◆ **What to work on**: Look through the listing below, find every line with the string "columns", and copy it.
##### Extracted records
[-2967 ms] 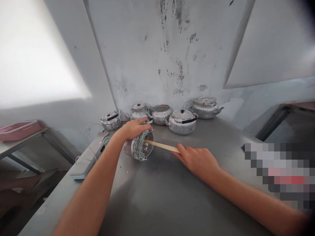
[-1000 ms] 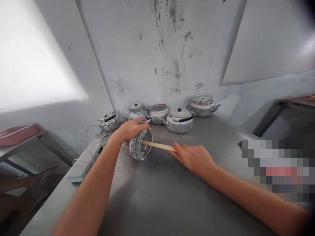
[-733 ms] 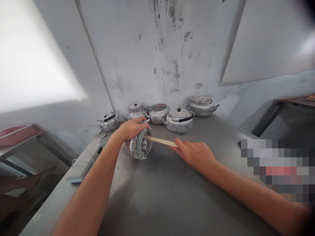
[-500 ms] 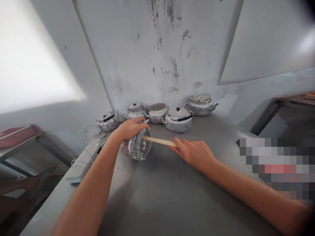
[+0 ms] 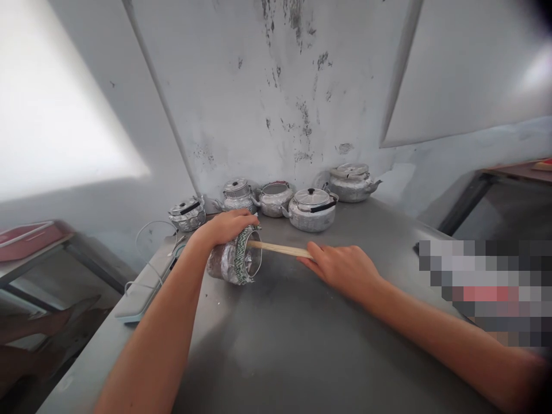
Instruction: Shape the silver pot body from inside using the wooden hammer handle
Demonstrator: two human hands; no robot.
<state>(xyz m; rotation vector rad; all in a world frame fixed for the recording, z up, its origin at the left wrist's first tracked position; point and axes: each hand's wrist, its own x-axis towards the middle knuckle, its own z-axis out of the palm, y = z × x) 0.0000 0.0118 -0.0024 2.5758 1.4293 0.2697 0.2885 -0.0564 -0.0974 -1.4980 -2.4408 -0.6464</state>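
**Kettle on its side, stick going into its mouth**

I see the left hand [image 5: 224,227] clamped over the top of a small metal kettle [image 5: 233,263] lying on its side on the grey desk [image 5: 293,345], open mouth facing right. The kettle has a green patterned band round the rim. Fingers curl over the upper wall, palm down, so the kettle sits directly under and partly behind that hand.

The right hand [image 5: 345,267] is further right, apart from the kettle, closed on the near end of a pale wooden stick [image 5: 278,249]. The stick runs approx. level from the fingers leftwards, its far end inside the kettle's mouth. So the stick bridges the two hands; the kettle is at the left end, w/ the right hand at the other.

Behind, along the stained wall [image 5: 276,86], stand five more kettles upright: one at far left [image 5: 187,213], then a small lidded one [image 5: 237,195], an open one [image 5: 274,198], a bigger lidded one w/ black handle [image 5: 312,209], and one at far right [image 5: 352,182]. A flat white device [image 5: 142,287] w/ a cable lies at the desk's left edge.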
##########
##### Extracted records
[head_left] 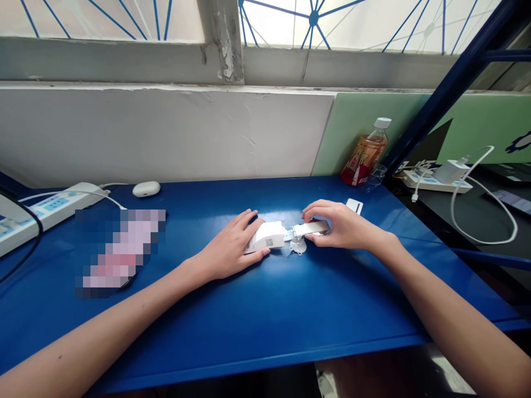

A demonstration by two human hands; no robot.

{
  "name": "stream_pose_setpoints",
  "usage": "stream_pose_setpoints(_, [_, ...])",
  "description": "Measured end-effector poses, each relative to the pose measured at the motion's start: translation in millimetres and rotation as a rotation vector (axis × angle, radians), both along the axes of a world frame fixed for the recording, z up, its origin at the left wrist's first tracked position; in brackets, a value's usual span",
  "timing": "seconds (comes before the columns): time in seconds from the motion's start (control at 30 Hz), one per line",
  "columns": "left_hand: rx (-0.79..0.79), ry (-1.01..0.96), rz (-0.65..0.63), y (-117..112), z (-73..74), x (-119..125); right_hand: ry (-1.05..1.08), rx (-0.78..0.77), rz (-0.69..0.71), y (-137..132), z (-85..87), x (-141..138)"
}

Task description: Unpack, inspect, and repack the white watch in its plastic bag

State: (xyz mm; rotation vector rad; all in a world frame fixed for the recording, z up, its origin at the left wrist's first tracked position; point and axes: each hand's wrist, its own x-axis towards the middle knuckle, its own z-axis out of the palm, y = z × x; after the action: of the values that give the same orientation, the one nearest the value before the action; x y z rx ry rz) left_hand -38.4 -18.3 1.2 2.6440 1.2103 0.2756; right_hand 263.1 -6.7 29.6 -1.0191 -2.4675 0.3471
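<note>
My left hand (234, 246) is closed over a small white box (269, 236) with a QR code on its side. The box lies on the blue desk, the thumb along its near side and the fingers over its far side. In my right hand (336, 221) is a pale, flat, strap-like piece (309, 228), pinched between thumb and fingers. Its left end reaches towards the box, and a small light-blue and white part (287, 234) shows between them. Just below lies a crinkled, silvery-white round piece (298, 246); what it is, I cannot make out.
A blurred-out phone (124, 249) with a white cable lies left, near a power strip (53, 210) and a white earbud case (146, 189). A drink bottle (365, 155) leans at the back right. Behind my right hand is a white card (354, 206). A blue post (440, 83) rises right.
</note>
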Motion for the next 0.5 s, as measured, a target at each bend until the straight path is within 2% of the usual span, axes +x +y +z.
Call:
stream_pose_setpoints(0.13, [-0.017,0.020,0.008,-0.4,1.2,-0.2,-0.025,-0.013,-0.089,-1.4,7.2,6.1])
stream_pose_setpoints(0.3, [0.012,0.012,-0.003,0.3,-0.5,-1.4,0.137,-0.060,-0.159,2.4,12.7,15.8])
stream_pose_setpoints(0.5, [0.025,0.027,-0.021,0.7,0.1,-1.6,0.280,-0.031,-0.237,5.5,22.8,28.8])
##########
◆ **Exercise result**:
  "timing": "seconds (comes before the columns): time in seconds from the motion's start (control at 30 Hz), one per line",
  "columns": "left_hand: rx (-0.79..0.79), ry (-1.01..0.96), rz (-0.65..0.63), y (-117..112), z (-73..74), x (-119..125); right_hand: ry (-1.05..1.08), rx (-0.78..0.77), rz (-0.69..0.71), y (-137..132), z (-85..87), x (-141..138)"

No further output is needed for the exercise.